What I want to address today is the notion that trade wars or China were responsible for what happened to Apple last quarter. Sorry but that argument just doesn’t hold water. While the specter of trade disputes between China and the US potentially bleeding over into Apple territory has indeed loomed near for most of 2018, it never materialized – at least not in a meaningful way. In our view, Apple’s troubles aren’t about trade disputes at all. Aside from an overall slowdown in smartphone sales around the world and a contracting economy in China, Apple’s troubles are mostly self-inflicted. Below are the eight factors that guided our prediction in 2018, insight into how we arrived at our reasoning, and some ideas regarding what Apple probably should do to get out of its own way and get out of its current predicament:

1. Product Cycle Velocity is out of sync with reality: The smartphone category’s natural product cycle falls somewhere between 20 and 26 months, not 12 months. Fact: Most smartphone users don’t need upgrade their phones every 12 months. Also fact: Most years, improvements in performance and capabilities are incremental, and as such, aren’t compelling enough to warrant a new phone purchase after only 12-15 months. (Software upgrades are more effective at improving device performance in 8-12 month intervals.) Handset makers’ habit of releasing new premium phones every 12 months probably needs to be reevaluated.
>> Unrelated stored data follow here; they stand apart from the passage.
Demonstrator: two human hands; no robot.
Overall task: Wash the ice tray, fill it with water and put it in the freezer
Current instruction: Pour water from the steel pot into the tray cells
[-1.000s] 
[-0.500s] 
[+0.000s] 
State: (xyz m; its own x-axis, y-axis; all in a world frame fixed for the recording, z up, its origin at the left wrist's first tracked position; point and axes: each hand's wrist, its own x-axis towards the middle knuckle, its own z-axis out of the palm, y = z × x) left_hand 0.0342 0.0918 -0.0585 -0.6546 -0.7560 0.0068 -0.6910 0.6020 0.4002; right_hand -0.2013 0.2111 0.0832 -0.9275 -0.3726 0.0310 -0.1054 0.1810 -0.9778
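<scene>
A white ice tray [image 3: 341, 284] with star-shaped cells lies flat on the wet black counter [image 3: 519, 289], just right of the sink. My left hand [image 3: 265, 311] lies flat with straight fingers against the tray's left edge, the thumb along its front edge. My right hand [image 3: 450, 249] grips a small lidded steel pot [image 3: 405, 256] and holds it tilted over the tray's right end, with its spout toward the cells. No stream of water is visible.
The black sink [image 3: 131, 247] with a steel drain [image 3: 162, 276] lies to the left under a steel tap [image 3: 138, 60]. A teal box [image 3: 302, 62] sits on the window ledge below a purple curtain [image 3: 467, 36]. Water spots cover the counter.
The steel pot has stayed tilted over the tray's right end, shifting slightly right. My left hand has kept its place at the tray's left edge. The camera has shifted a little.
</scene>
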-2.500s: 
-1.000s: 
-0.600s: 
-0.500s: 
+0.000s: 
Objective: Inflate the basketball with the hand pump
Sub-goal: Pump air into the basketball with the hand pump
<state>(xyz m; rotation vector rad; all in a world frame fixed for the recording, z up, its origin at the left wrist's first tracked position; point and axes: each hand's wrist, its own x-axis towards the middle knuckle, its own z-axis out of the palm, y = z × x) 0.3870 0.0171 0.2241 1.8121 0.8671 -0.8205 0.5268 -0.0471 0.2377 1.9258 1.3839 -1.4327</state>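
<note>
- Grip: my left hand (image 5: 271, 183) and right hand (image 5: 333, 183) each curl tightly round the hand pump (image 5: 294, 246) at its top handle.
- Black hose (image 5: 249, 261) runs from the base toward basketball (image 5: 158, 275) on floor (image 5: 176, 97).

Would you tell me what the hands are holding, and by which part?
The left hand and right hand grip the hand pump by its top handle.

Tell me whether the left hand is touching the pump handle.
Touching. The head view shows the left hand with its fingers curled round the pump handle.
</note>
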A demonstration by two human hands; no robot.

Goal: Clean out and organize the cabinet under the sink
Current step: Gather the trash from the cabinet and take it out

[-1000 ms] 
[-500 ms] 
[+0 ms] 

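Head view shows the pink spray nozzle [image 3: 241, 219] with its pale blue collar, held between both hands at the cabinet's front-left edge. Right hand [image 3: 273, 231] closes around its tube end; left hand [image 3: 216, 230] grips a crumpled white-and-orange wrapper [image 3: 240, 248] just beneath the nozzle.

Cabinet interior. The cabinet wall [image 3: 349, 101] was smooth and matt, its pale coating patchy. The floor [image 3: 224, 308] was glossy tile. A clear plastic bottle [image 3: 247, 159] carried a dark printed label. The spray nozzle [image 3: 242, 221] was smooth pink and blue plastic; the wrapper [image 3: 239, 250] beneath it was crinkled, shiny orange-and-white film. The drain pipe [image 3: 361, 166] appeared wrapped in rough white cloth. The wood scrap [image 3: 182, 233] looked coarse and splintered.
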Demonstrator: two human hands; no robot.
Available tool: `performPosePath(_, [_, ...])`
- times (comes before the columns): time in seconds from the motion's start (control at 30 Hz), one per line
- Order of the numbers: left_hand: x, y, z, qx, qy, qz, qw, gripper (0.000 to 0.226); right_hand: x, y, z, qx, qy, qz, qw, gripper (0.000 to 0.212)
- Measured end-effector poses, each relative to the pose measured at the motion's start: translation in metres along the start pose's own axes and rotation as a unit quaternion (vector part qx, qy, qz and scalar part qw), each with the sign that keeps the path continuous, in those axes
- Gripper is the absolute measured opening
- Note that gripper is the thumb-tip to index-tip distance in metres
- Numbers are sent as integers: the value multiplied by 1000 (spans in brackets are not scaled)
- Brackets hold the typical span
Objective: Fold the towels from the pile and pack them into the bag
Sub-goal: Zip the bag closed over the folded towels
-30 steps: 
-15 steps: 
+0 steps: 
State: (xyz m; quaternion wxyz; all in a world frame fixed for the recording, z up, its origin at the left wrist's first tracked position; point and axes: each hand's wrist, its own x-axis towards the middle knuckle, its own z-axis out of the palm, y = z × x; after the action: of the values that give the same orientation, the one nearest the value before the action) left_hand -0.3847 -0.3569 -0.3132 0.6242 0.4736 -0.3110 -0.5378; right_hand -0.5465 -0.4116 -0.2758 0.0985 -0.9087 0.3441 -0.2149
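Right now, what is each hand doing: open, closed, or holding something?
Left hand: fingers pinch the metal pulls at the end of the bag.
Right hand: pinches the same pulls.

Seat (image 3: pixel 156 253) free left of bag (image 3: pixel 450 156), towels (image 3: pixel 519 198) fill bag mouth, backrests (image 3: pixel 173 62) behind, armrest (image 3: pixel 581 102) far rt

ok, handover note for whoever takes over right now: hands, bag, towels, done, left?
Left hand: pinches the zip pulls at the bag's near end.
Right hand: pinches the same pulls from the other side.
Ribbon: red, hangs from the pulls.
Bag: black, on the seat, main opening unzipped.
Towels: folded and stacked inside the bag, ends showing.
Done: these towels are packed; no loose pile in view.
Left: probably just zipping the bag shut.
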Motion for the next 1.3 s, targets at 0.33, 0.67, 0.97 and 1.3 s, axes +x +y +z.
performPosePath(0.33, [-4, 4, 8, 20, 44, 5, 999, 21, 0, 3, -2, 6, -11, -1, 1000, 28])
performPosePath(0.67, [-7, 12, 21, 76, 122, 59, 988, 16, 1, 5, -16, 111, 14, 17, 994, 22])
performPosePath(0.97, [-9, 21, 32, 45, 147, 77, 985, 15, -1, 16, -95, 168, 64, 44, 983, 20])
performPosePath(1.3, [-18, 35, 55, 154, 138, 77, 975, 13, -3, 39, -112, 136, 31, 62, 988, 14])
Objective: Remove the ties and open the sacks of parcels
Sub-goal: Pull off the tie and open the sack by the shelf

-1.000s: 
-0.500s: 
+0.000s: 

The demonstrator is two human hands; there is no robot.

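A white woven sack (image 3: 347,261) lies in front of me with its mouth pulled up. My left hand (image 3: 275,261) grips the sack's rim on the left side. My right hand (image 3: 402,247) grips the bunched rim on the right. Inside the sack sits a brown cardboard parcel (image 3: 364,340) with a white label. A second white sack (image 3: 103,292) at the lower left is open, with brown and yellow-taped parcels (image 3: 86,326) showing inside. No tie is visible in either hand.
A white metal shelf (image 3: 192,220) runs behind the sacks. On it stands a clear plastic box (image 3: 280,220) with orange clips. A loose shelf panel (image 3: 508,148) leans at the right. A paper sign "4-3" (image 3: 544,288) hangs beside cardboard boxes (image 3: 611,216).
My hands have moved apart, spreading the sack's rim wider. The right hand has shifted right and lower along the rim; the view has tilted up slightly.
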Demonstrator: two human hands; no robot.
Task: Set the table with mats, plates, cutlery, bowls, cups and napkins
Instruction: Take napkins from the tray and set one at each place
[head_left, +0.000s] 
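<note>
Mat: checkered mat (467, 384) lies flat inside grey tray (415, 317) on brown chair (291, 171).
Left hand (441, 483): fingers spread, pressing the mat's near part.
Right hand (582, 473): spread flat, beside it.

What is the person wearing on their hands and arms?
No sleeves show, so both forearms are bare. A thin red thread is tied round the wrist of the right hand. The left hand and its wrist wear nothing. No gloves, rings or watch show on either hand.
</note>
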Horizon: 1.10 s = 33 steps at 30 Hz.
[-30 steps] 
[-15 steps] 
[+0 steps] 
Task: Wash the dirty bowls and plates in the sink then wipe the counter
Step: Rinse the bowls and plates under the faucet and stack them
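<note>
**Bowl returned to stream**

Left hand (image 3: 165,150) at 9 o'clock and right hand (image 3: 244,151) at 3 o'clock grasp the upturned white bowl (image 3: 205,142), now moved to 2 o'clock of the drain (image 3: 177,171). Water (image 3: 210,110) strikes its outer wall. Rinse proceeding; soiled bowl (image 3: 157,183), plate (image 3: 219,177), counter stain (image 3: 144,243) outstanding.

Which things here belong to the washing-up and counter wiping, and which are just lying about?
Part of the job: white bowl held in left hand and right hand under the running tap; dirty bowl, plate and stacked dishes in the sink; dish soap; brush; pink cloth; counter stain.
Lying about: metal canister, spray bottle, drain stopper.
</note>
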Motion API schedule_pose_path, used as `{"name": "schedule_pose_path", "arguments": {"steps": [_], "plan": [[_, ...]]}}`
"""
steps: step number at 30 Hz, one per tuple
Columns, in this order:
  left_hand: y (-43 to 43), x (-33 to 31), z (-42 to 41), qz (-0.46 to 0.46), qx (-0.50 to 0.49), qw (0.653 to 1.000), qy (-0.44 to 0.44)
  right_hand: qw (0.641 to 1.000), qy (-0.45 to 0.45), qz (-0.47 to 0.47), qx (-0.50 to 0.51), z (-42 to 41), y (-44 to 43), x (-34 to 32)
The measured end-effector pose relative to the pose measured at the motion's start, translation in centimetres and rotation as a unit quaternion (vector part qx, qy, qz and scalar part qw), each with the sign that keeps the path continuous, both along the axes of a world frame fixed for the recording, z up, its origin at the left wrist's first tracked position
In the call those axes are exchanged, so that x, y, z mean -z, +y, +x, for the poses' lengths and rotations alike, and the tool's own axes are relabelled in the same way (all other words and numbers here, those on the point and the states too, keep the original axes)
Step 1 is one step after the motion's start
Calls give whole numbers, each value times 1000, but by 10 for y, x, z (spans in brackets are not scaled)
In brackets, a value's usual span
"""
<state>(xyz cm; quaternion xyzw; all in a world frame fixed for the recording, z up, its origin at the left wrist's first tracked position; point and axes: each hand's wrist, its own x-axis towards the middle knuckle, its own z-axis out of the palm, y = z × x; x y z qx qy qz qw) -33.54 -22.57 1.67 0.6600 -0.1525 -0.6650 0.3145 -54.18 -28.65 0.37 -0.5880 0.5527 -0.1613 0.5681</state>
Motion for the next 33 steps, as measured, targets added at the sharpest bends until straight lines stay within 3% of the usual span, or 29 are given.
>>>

This is not just an Apple problem. It is category-wide.

Corrective guidance: 1) Shift product cycle to 24 months for new flagship phones. 2) Release limited intermediate models in the interval. (If your initial flagship phone is the iPhone XIV, intermediate models might be the XIVs, XIVr, XIVg, or just the XIV with special edition colors.) 3. Focus intermediate upgrades on software improvements. 4) Abandon incrementalism. Give consumers compelling reasons to upgrade to each new generation of flagship phone.

2. Pricing Elasticity has reached its limit: If phones are to be priced like computers, product managers need to stop thinking about them as mere phones. $1,000 every 12 months for a phone, even if the upgrades are monumental, is a bridge too far for most consumers. If H2 2018 has taught us anything, it is that a significant number of smartphone users will gladly spend $600 to $800 on last year’s pretty good phone instead of spending $1,000 to $1,400 on a marginally better brand new phone. That’s just reality.

Corrective guidance: Now that iPhone’s specs and performance have hit the category’s price elasticity ceiling, Apple now needs to decide if it wants to be a luxury handset maker or a popular handset maker. Translation: Either keep selling iPhones at $1K+ and go for a niche play but significantly improve the product’s quality (more on that in a moment), or keep the quality where it is and drop the price closer to $700 (or lower, depending on the market) and go for a volume play. Apple should probably consider doing both. This will require being conspicuous and clear about its premium and standard product lines. iPhone branding will have to change to reflect the differences between those parallel but separate tiers.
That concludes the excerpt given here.